- [TRY IT]:
Write out again, exactly, the lines below starting at the one with "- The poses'" and ending at the one with "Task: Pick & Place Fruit".

-- RECORDS SUPPLIED follows --

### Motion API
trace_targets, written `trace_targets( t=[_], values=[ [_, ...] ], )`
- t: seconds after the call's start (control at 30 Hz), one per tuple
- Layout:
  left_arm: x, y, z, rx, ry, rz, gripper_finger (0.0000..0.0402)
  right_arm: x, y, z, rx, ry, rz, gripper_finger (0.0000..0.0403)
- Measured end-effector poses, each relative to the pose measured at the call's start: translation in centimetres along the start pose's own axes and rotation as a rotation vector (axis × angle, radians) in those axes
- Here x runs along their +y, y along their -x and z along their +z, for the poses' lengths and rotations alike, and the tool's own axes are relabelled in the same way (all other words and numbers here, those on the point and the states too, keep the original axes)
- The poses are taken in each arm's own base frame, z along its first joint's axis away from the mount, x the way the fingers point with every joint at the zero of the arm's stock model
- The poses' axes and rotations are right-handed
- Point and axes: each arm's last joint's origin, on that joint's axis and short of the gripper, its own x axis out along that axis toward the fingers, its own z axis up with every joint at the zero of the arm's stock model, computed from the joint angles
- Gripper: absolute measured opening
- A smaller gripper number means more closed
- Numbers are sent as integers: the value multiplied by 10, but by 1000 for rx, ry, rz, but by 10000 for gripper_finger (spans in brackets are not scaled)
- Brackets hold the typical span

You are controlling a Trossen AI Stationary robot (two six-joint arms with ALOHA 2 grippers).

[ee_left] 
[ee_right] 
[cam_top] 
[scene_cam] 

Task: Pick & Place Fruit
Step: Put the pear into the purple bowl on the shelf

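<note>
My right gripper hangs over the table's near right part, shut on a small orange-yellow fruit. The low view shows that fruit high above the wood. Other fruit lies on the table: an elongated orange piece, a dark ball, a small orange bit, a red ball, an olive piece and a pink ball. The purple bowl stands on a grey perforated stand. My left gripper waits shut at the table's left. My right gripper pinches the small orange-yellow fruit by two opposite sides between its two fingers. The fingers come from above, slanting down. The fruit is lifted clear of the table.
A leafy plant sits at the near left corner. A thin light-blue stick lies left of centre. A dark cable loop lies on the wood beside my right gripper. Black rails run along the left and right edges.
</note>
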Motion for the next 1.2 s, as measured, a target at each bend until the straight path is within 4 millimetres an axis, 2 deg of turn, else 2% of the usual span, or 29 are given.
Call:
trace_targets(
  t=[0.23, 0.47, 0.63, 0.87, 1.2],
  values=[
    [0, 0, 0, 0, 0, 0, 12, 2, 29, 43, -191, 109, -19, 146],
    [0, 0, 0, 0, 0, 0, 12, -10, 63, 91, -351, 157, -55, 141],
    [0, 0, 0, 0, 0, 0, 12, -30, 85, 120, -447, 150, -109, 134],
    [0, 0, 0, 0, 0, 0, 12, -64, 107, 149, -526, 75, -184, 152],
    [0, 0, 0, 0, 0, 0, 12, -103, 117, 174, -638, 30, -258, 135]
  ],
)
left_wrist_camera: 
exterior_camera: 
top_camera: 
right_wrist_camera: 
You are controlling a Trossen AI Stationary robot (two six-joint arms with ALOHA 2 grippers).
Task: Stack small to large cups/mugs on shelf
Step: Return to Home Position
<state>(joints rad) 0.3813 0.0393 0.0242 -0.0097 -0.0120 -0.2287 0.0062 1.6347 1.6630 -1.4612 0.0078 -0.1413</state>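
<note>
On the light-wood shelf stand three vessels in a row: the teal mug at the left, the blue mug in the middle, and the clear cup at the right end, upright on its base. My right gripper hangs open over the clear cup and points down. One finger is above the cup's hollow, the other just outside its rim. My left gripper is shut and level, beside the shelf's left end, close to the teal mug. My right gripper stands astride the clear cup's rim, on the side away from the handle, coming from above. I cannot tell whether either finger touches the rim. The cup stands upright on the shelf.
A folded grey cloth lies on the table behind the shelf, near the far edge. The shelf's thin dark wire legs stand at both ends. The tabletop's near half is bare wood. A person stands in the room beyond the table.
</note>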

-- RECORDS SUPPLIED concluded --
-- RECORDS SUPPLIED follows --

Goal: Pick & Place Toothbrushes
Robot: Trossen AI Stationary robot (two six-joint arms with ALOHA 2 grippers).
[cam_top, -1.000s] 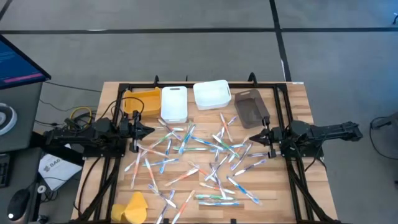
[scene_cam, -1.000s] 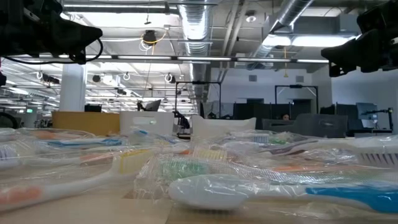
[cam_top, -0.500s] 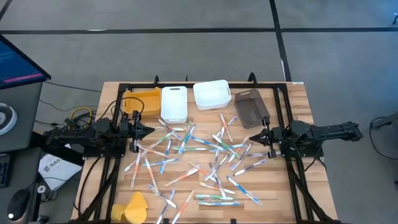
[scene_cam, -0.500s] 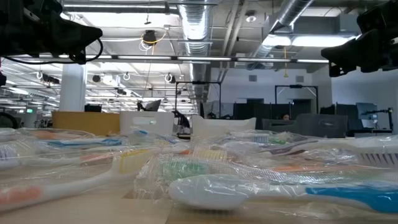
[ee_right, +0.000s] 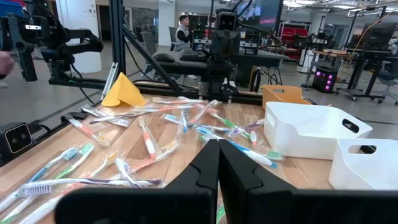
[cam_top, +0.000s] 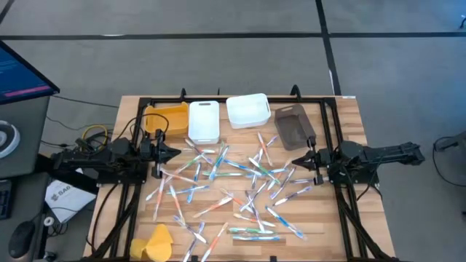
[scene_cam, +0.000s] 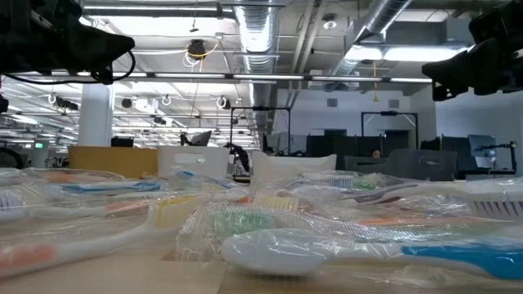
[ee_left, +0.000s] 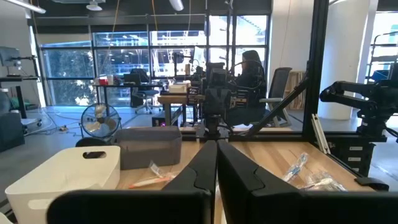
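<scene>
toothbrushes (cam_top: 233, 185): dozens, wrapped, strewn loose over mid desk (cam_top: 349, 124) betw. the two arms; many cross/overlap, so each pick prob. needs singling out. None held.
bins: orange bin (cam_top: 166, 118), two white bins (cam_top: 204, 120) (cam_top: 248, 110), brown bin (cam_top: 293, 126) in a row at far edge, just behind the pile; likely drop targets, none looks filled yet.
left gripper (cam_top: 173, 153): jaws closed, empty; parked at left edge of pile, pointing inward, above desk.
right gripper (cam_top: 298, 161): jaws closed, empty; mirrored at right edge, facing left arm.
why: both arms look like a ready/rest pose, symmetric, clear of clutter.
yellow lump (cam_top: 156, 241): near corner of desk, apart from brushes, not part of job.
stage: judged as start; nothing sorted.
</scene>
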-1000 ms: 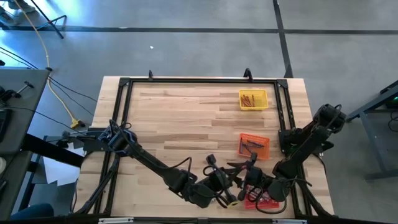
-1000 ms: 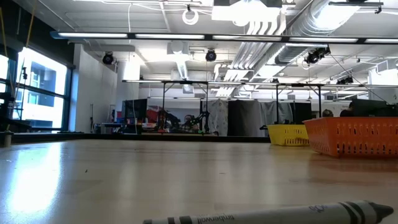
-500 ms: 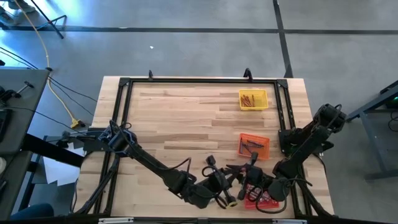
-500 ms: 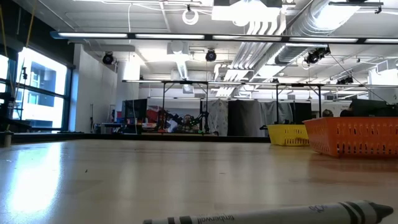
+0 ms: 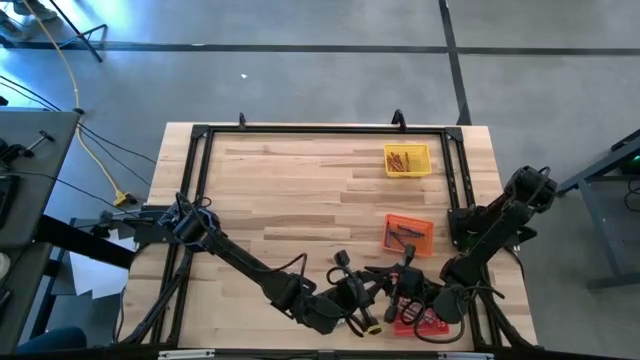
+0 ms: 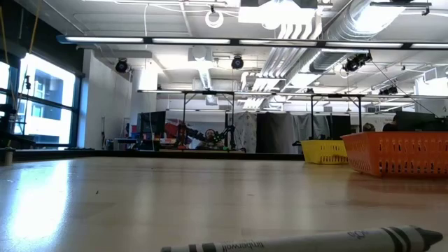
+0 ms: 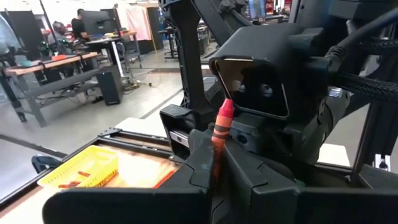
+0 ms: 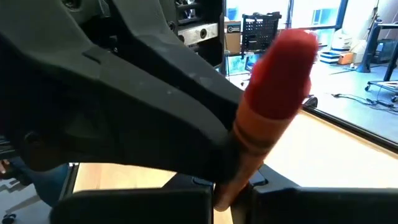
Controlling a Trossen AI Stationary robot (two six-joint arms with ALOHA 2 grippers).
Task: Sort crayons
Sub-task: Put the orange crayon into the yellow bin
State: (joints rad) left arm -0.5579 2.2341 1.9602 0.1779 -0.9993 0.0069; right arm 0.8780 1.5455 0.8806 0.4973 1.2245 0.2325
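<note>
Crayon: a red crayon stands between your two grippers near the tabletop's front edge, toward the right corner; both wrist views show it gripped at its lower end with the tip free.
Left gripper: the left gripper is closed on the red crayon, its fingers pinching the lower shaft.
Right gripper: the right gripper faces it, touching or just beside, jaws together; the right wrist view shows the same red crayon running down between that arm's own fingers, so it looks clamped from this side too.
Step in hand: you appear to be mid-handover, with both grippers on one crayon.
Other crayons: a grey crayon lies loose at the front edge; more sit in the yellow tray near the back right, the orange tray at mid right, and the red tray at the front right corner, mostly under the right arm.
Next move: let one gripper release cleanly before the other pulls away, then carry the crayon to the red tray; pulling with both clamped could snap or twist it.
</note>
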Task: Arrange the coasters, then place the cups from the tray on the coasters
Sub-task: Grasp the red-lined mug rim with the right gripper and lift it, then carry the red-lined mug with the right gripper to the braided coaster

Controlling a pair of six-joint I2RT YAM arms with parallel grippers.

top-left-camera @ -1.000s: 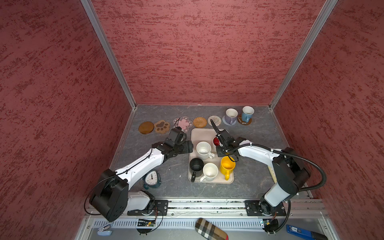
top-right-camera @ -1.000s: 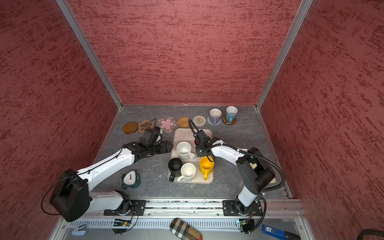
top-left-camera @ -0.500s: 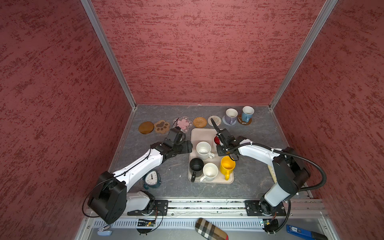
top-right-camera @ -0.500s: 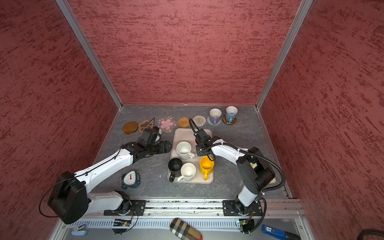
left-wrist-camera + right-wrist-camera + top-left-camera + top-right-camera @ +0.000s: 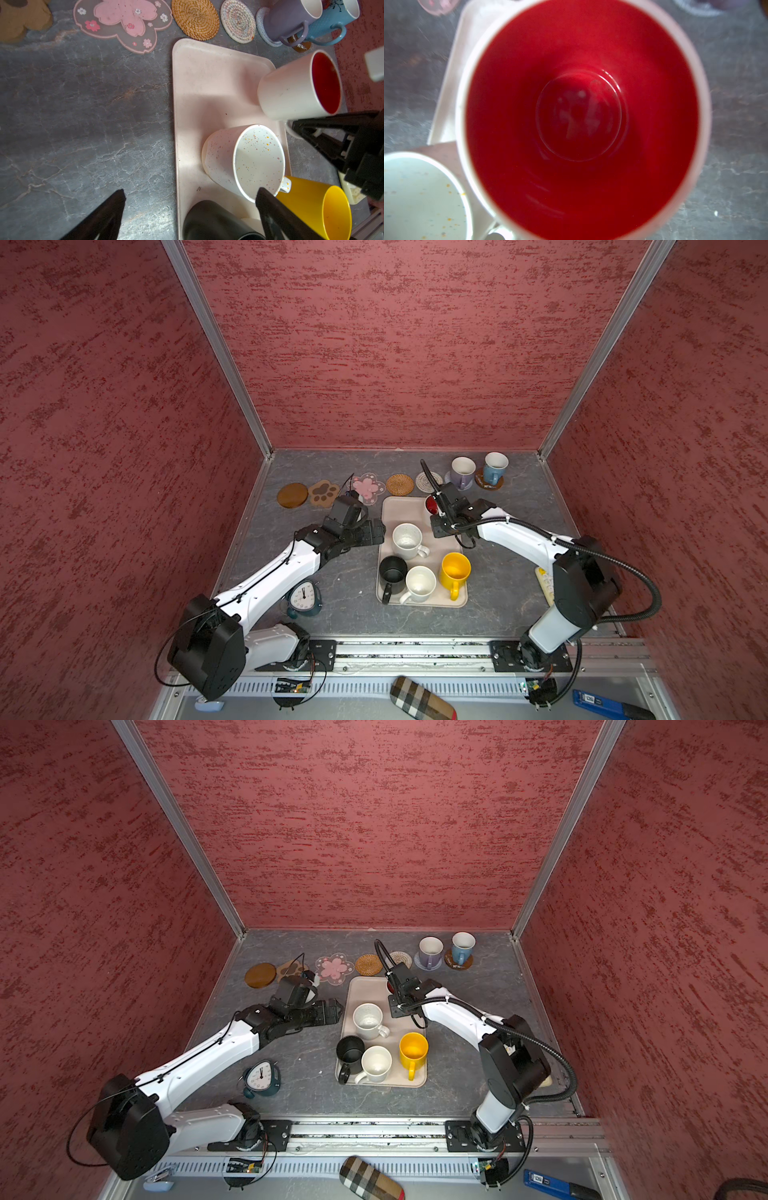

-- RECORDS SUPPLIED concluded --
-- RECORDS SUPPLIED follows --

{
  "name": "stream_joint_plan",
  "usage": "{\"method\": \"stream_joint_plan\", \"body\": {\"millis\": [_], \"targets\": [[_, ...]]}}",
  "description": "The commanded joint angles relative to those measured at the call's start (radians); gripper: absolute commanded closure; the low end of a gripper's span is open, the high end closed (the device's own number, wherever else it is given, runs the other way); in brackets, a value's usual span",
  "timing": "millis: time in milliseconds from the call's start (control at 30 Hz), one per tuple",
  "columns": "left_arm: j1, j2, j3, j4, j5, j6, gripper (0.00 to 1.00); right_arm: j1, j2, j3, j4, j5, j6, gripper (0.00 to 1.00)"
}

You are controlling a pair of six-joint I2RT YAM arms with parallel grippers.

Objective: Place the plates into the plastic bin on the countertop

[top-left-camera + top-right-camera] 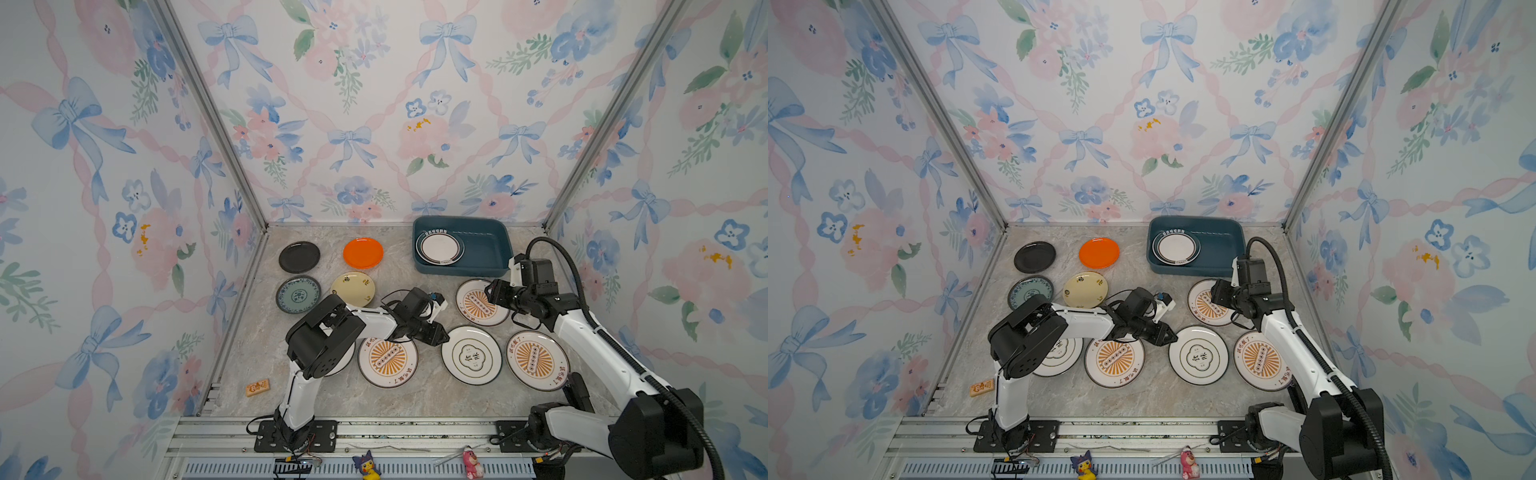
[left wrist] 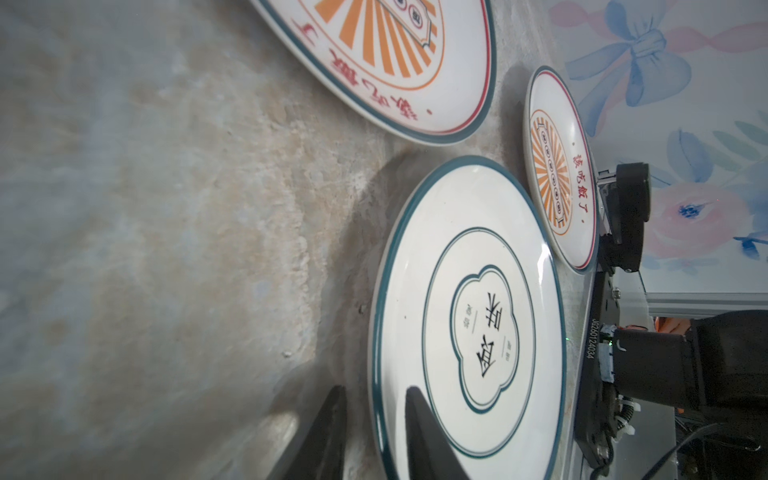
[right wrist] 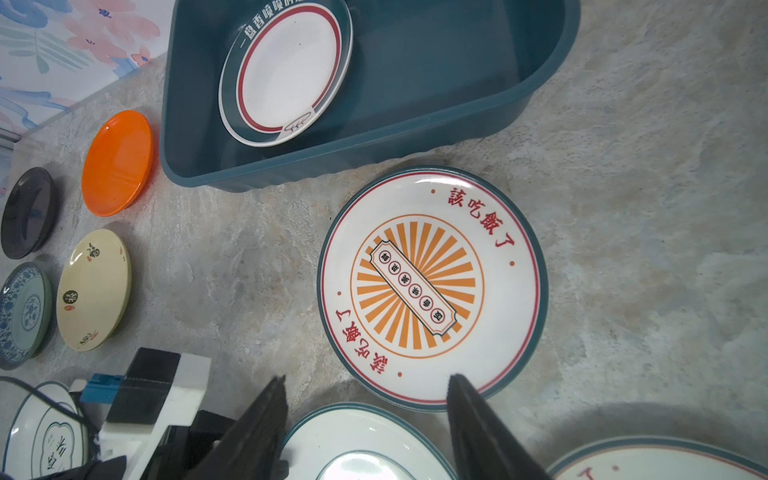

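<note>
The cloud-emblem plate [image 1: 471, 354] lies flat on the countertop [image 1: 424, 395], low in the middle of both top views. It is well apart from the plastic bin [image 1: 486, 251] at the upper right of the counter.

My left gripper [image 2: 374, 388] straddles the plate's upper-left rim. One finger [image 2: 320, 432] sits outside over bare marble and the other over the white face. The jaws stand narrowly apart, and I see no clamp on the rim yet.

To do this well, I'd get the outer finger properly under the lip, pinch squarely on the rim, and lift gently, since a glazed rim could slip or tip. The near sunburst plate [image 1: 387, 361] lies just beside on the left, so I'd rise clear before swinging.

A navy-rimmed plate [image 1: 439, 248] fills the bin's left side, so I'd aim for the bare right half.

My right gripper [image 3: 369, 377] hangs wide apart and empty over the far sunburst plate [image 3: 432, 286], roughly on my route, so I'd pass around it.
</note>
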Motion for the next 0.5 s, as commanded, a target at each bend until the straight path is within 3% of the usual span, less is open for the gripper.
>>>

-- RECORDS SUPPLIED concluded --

- [SOLUTION FOR THIS EXERCISE]:
- The poses' axes and rotations are right-handed
- Point and axes: each arm's last joint's origin, on that joint's axis and short of the gripper, its own x axis out along that axis toward the fingers, its own z axis up with every joint at the zero of the arm's stock model, computed from the joint angles
- Gripper: absolute measured opening
- A smaller gripper number means more closed
- Numbers are sent as integers: the value multiplied by 10, but by 1000 for rx, ry, rz, but by 10000 for gripper_finger (spans in brackets are not scaled)
- Brackets hold the typical span

You are controlling a Trossen AI Stationary robot (two six-joint arms with ALOHA 2 grippers).

[ee_left] 
[ee_right] 
[cam_top] 
[scene_cam] 

Task: Pick & Place Fruit

There's nothing left to add to the output.